## Requirement
An exact copy is needed of the lines in the entries below from the line with "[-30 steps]" up to and including the line with "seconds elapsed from", and of nothing else. Leave the pictures out.

[Items from a dataset]
- - -

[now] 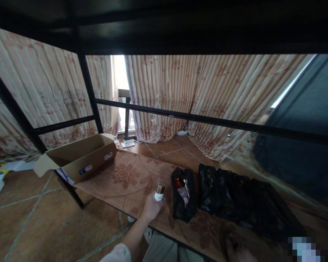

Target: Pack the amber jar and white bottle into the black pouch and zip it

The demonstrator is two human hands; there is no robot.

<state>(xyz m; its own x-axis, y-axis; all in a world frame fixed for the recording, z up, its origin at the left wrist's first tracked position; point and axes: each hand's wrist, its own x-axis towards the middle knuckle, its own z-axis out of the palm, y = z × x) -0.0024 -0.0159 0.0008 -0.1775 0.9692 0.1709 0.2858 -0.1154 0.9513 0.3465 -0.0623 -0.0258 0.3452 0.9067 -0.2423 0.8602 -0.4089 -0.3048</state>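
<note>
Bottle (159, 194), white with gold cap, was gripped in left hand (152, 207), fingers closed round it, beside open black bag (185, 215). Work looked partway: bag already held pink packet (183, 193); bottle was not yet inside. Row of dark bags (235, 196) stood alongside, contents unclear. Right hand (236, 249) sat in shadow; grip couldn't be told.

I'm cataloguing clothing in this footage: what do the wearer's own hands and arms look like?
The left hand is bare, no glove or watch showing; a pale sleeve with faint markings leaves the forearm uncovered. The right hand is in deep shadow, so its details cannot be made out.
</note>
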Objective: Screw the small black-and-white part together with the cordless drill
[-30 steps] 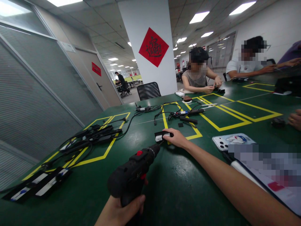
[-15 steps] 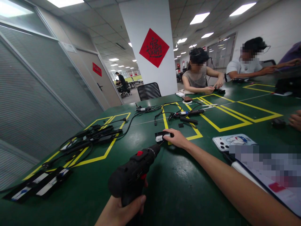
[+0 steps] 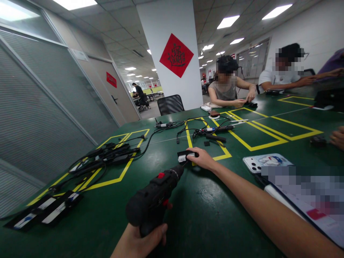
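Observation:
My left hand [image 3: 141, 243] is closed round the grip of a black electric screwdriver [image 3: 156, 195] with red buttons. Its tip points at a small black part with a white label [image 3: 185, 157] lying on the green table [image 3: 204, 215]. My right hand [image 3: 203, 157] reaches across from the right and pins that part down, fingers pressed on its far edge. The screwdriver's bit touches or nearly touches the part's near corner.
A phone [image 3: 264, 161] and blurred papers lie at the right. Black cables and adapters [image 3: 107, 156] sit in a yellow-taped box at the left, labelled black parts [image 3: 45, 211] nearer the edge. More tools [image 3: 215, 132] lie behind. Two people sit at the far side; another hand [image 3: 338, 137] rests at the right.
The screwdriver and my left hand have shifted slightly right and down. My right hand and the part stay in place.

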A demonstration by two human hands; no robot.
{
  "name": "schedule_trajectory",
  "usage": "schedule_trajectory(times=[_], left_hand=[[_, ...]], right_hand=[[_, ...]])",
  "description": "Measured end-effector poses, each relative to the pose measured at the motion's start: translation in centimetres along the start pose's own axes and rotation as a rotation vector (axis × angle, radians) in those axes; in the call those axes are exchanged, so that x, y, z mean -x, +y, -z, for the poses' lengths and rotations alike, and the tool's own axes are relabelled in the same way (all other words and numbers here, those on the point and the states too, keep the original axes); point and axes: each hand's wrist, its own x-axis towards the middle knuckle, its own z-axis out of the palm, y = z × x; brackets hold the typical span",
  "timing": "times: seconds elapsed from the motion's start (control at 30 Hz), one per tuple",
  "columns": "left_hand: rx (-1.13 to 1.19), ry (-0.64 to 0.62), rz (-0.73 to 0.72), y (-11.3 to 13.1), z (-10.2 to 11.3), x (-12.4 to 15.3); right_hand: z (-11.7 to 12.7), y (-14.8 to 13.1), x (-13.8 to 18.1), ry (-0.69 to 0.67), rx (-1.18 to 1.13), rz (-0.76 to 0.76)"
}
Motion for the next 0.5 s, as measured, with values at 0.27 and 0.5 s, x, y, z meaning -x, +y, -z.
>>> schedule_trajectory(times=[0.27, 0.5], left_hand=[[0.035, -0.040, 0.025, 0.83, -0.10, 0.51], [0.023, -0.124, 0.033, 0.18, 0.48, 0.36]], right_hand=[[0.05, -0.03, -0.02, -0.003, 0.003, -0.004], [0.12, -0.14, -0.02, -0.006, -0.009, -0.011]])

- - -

## Exercise solution
[-30 steps] 
[-15 steps] 
[+0 steps] 
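Observation:
My left hand [image 3: 141, 243] is closed round the grip of a black electric screwdriver [image 3: 156, 195] with red buttons. Its tip points at a small black part with a white label [image 3: 185, 157] lying on the green table [image 3: 204, 215]. My right hand [image 3: 203, 157] reaches across from the right and pins that part down, fingers pressed on its far edge. The screwdriver's bit touches or nearly touches the part's near corner.
A phone [image 3: 264, 161] and blurred papers lie at the right. Black cables and adapters [image 3: 107, 156] sit in a yellow-taped box at the left, labelled black parts [image 3: 45, 211] nearer the edge. More tools [image 3: 215, 132] lie behind. Two people sit at the far side; another hand [image 3: 338, 137] rests at the right.
The screwdriver and my left hand have shifted slightly right and down. My right hand and the part stay in place.
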
A demonstration by two human hands; no robot.
{
  "name": "schedule_trajectory",
  "usage": "schedule_trajectory(times=[_], left_hand=[[_, ...]], right_hand=[[_, ...]])",
  "description": "Measured end-effector poses, each relative to the pose measured at the motion's start: translation in centimetres along the start pose's own axes and rotation as a rotation vector (axis × angle, radians) in those axes; in the call those axes are exchanged, so that x, y, z mean -x, +y, -z, for the poses' lengths and rotations alike, and the tool's own axes are relabelled in the same way (all other words and numbers here, those on the point and the states too, keep the original axes); point and axes: each hand's wrist, its own x-axis towards the middle knuckle, its own z-axis out of the palm, y = z × x; brackets hold the typical span",
  "timing": "times: seconds elapsed from the motion's start (control at 30 Hz), one per tuple",

The output has nothing more to it.